# ABOUT THIS EXERCISE
Copy each line below in which the word "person" occurs.

# SOURCE INFORMATION
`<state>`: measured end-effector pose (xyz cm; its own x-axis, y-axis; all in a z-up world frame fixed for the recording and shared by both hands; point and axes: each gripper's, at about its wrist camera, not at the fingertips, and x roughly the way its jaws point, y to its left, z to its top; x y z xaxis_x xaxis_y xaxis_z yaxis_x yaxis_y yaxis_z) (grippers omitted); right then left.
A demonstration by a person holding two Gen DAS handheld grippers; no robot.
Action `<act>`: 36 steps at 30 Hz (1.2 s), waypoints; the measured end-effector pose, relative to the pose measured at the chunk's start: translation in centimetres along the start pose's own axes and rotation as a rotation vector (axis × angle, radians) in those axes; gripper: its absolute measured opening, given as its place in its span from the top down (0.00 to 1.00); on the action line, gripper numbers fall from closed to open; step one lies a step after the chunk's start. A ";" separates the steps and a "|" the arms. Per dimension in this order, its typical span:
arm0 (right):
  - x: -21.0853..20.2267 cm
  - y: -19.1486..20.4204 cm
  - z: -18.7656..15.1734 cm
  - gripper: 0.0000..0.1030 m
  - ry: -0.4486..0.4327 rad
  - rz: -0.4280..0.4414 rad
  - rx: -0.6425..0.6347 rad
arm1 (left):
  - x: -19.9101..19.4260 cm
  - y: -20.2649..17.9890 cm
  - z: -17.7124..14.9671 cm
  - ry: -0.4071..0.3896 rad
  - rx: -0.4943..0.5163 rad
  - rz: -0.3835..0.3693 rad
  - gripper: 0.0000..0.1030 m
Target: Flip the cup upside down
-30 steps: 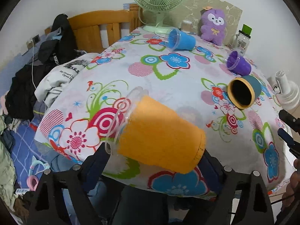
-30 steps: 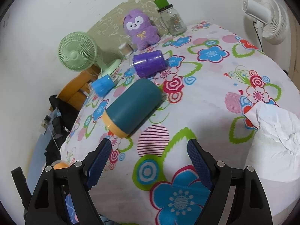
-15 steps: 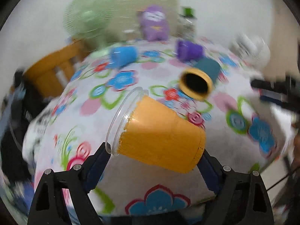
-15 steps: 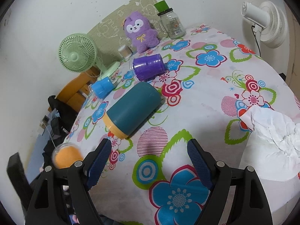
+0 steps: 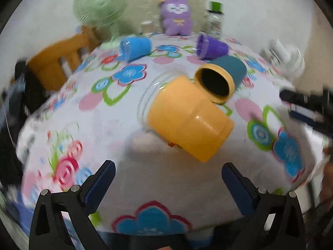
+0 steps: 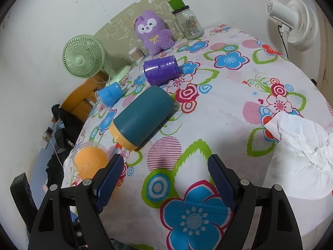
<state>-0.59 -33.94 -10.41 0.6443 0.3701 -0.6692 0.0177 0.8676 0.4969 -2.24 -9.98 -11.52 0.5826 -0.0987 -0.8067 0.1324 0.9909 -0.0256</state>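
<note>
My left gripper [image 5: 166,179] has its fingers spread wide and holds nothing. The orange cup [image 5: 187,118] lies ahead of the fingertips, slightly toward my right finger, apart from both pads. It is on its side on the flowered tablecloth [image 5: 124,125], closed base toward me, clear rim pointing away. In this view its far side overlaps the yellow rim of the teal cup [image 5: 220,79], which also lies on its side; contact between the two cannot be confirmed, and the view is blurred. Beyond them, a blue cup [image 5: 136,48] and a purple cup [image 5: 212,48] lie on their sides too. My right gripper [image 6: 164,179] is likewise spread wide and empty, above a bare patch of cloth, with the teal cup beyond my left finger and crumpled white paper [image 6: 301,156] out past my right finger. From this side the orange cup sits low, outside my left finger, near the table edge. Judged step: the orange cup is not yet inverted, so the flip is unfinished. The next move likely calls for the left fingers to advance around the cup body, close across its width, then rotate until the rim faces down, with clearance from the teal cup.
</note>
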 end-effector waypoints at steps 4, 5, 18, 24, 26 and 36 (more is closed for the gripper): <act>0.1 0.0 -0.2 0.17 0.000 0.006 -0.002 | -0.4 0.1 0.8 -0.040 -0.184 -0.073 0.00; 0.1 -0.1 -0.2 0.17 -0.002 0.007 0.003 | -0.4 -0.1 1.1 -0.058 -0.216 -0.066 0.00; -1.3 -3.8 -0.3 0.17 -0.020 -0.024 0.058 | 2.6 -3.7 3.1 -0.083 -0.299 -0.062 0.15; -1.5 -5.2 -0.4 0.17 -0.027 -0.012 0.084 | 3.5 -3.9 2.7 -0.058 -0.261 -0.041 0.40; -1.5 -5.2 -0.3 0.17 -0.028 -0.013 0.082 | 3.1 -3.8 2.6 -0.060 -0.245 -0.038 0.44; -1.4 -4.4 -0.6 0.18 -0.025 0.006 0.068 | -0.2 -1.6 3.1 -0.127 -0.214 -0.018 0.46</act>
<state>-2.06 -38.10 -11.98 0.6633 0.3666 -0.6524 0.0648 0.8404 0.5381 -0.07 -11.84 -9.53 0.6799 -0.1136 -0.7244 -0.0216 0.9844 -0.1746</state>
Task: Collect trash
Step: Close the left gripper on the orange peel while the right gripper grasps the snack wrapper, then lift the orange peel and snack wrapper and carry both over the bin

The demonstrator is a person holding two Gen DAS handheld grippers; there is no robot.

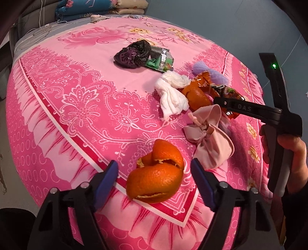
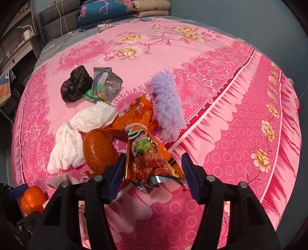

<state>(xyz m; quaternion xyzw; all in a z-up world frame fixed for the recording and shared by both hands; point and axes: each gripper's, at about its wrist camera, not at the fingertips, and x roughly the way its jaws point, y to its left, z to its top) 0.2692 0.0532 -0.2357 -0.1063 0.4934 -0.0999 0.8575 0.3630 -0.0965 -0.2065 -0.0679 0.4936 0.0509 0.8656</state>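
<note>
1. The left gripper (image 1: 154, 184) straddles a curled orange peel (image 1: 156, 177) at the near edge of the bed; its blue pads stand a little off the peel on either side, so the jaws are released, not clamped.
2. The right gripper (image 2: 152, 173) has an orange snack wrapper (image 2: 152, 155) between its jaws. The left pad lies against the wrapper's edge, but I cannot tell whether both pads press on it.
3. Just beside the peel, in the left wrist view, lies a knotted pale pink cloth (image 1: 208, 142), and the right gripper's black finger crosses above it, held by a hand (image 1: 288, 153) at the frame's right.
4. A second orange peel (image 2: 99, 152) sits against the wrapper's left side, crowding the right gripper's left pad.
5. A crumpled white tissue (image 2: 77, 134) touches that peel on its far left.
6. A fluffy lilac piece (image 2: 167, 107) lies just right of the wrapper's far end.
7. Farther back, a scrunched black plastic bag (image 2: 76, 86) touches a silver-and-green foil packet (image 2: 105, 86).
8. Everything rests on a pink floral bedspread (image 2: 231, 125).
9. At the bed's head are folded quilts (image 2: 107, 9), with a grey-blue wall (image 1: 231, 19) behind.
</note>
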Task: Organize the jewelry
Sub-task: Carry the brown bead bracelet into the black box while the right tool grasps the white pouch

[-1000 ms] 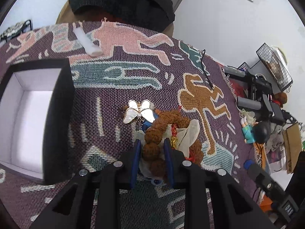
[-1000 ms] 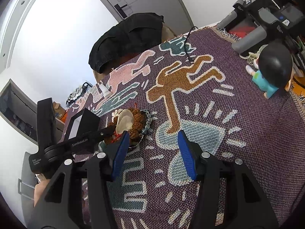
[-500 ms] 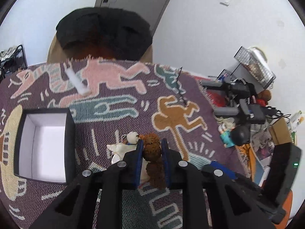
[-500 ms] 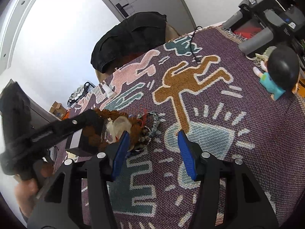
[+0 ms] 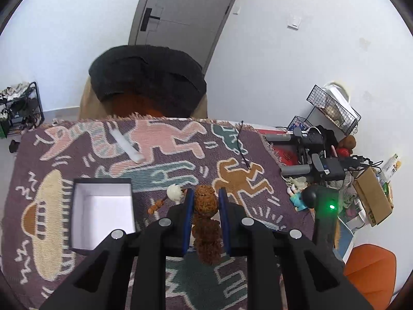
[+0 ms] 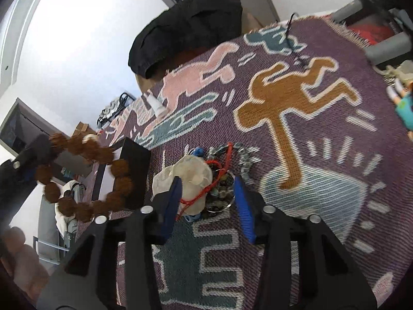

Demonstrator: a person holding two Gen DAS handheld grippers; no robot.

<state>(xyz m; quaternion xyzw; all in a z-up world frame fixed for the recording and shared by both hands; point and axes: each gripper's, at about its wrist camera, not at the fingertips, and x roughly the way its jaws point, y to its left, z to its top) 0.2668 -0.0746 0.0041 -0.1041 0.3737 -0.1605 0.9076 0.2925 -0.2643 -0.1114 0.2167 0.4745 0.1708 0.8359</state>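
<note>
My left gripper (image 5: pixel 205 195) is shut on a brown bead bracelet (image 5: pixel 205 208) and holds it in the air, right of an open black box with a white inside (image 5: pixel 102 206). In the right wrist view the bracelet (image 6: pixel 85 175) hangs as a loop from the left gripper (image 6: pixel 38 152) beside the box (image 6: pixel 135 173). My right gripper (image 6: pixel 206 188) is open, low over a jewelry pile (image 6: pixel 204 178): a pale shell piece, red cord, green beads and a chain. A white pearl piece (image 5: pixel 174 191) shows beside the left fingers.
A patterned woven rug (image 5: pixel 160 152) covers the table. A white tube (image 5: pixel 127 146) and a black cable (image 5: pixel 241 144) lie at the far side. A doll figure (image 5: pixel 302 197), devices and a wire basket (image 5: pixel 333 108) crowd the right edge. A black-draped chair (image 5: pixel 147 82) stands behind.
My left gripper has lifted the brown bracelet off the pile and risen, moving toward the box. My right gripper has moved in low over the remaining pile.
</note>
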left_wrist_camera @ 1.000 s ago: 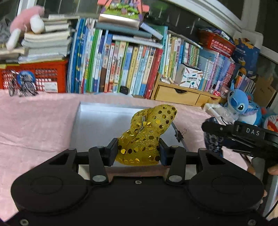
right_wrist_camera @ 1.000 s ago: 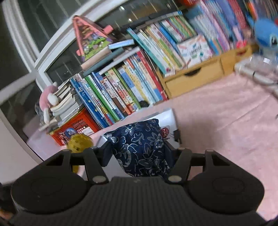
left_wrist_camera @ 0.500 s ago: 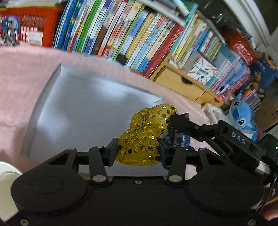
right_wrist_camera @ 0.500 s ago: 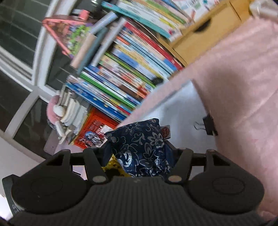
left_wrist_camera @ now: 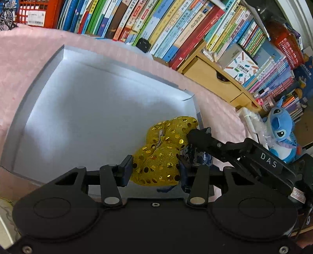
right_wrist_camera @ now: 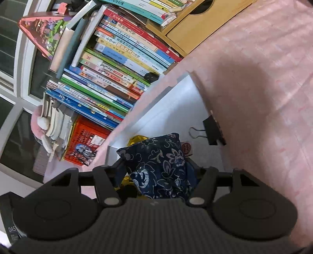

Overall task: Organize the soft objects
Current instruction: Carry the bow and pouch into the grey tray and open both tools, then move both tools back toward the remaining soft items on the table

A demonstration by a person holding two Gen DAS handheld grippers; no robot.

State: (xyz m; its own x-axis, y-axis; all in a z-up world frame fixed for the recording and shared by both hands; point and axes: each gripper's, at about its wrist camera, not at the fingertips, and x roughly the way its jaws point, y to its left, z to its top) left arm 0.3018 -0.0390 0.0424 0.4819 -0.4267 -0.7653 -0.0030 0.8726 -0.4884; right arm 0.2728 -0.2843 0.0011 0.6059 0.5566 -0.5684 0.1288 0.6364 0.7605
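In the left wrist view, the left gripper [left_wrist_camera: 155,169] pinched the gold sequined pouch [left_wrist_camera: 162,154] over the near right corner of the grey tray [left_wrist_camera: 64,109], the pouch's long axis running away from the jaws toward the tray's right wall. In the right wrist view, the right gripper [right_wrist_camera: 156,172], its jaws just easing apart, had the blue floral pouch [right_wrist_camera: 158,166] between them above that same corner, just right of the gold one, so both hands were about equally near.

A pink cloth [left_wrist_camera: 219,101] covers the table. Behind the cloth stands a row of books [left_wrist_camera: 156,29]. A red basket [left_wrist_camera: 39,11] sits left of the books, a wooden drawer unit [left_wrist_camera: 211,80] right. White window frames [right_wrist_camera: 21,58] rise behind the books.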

# RESPONSE
A demonstration by a person holding two Gen DAS handheld grippers; no robot.
The demonstrator is a person holding two Gen DAS handheld grippers; there is no robot.
Demonstrator: a person holding two Gen DAS handheld grippers; no robot.
A demonstration by a person holding two Gen DAS handheld grippers; no robot.

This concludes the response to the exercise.